“You heard what was said, Joe. What do you mean by shaking your head like that?”

“Oh, I’m not the right man,” he said. “I can carry my rifle, but I’m an out-and-out bad one at carrying sacks.”

“Nonsense, Joe,” said his wife. “You can do anything that a British soldier can.”

“Nay, missus,” said Smithers; “’tain’t in my way at all. If it was my officers wanted a stone jar of rack or a dozen of bottled ale, I might manage ’em, but I’m nowhere with sacks.”

“Never mind, then,” said Mrs Smithers tartly; “I’ll go myself.”

“Nay, you won’t,” said Joe, shaking his head more hard than ever.—“I’ll go, gen’lemen. She wants to be a widow, but I look to you, Doctor, not to let her be if I come to quarters with a sack of meal pinned on to my back with a spear.”

That night Joe Smithers managed to crawl right round the outskirts of the settlement, got into the store from the other side, and returned by the same circuitous way with a sack of meal and such instructions to his messmates that two more men started at once and foraged with a like success. But that was only a temporary alleviation of the troubles of the beleaguered, and twice over, when off duty, Archie summoned Peter to accompany him to the lower part of the river, where they succeeded, at great risk, in wading off to a boat, fishing for three parts of the night, and returning after very fair success.

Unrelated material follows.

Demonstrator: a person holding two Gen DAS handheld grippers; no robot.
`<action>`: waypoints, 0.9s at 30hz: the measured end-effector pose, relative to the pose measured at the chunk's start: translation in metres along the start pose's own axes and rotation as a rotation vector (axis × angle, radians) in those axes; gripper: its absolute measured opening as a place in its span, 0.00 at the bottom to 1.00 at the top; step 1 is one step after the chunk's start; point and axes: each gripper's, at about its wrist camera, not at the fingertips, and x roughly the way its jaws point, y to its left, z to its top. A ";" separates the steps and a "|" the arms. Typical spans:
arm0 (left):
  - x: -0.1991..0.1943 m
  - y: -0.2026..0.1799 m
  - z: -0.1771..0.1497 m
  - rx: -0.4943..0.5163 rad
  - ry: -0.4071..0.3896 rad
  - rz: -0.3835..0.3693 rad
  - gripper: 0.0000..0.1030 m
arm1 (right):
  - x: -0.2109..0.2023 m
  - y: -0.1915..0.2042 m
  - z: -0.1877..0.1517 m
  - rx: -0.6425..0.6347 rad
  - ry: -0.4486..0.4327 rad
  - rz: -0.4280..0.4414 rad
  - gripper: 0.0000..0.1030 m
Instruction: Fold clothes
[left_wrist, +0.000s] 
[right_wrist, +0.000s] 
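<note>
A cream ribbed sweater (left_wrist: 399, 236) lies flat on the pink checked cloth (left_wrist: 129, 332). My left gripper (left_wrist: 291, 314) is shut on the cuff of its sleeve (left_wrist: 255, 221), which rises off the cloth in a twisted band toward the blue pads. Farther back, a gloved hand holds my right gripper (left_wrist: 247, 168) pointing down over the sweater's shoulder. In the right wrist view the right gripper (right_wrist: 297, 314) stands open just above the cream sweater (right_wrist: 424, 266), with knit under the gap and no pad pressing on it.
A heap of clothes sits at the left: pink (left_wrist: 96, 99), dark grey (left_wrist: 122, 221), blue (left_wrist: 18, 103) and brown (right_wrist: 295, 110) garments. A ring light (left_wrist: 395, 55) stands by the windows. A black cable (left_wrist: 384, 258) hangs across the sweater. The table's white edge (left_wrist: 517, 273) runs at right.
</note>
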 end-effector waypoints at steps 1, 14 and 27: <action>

Then came a day when the enemy had been more energetic than ever, and three more of the Major’s little force were carried into hospital suffering badly from spear-wounds, and this just at a time when, in a whisper, the announcement had gone round that there were very few cartridges left.

The Doctor had just finished tending his men with the help of Mrs Morley, for Joe Smithers’s wife had broken down from being brought face to face with her well-scolded husband, who was carried in by two comrades and laid at her feet.

“Oh Joe,” she cried, “how could you?”